Für den Schausteller-Nachwuchs wie die 25-jährige Tayra Kunstmann sind die emotionalen Probleme "für mich um einiges schwieriger zu verkraften" als die finanziellen Einbußen. "Ich habe schon als Kind bewusst diesen Weg für mich gewählt, weil ich genau das machen wollte, was meine Eltern und so viele vor mir immer gemacht haben. Weil ich diese Geräuschkulisse, die Lichter, die vielen Menschen und das ganze drum herum so liebe", sagte die 25-jährige Tayra Kunstmann.

Über den Eingang zum Volksfest-Platzes am Dutzendteich hängten die Schausteller ein großes Transparent mit der klaren Botschaft "Wir wollen wieder Freude schenken" auf. Seit zwei Jahren würden die Schausteller abgesehen von einigen Ausnahmen beispielsweise im letzten Sommer praktisch einem Berufsverbot unterliegen. Dies ist laut Schausteller "ein einmaliger Vorgang in der Geschichte" der Nürnberger Volksfeste.

Mit großen Problemen und extremen Herausforderungen hatten freilich auch schon die Vorfahren der fränkischen Schausteller zu kämpfen. Nach dem Ausbruch des Ersten Weltkrieges ist bereits der alte Volksfest-Platz auf dem Ludwigsfeld in eine Lazarettstadt verwandelt worden. Die Glücksbuden sind laut Nürnberger Schaustellerverband damals in Materialdepots umgewandelt worden.
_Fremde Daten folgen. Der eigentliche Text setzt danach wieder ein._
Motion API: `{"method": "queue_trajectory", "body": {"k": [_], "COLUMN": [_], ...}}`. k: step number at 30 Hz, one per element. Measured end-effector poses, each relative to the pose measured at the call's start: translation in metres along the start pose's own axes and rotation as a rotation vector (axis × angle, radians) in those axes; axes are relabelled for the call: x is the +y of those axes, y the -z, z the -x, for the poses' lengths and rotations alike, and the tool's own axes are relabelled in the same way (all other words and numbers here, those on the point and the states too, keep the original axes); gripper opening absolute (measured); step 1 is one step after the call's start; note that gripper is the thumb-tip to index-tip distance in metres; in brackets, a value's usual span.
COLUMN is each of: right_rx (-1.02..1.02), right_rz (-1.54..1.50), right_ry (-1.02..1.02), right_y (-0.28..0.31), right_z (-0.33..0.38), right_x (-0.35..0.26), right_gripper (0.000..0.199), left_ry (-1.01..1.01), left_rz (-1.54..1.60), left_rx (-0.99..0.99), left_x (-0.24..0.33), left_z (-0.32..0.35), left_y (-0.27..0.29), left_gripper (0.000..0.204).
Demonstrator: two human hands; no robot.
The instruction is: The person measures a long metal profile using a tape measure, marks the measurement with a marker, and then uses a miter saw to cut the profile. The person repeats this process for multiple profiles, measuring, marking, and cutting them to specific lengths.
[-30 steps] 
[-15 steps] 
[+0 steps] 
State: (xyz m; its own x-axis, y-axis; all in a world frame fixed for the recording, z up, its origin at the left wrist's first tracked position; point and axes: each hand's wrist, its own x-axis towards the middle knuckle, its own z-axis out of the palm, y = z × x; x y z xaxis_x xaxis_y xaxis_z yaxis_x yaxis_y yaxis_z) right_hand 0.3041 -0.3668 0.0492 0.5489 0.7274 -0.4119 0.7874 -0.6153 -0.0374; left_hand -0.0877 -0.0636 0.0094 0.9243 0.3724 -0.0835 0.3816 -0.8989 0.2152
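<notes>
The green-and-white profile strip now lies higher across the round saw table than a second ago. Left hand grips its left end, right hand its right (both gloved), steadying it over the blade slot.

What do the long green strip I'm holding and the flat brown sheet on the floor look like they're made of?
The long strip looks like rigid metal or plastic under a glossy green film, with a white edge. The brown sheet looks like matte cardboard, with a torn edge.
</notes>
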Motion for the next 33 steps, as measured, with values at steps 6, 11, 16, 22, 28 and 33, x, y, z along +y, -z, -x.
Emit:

Nach dem Krieg seien auf dem Ludwigsfeld anstatt der bekannten Flohzirkusse und Lachkabinette zahllose Notunterkünfte für entlassene Soldaten und obdachlose Nürnberger aufgebaut worden.

1923 und 1924 hätten wegen der Inflation und unerschwinglichen Preisens für Bier, Bratwurst und Zuckerwatte ebenfalls keine Volksfeste stattfinden können. Im September 1939 hätten sogar die sich bereits drehenden Karusselle nach dem deutschen Überfall auf Polen und dem Ausbruch des Zweiten Weltkrieges abgebaut werden müssen. Erst vier Monate nach Kriegsende im September 1945 habe mit bescheidenen Mitteln ein "Not-Volksfest" stattfinden können.

Auf eine "Not-Lösung" hoffen die Schausteller jetzt erneut. "Wir beten, dass wir im Frühsommer einen temporären Freizeitpark mit dem Namen ,NürnBärLand' in die Tat umsetzen dürfen", sagte Kalb und nannte im nächsten Atemzug auch gleich einen Zeithorizont: "Unsere Hoffnung liegt hier auf Pfingsten."

Zumindest etwas Hoffnung machte dann der Nürnberger Wirtschaftsreferent Michael Fraas (CSU) den auf dem leeren Volksfestplatz versammelten Schaustellern am Samstag dann doch noch. Sobald Bund und Land dies erlauben würden, sei auch Nürnberg bereit, dem "NürnBärLand" grünes Licht zu erteilen.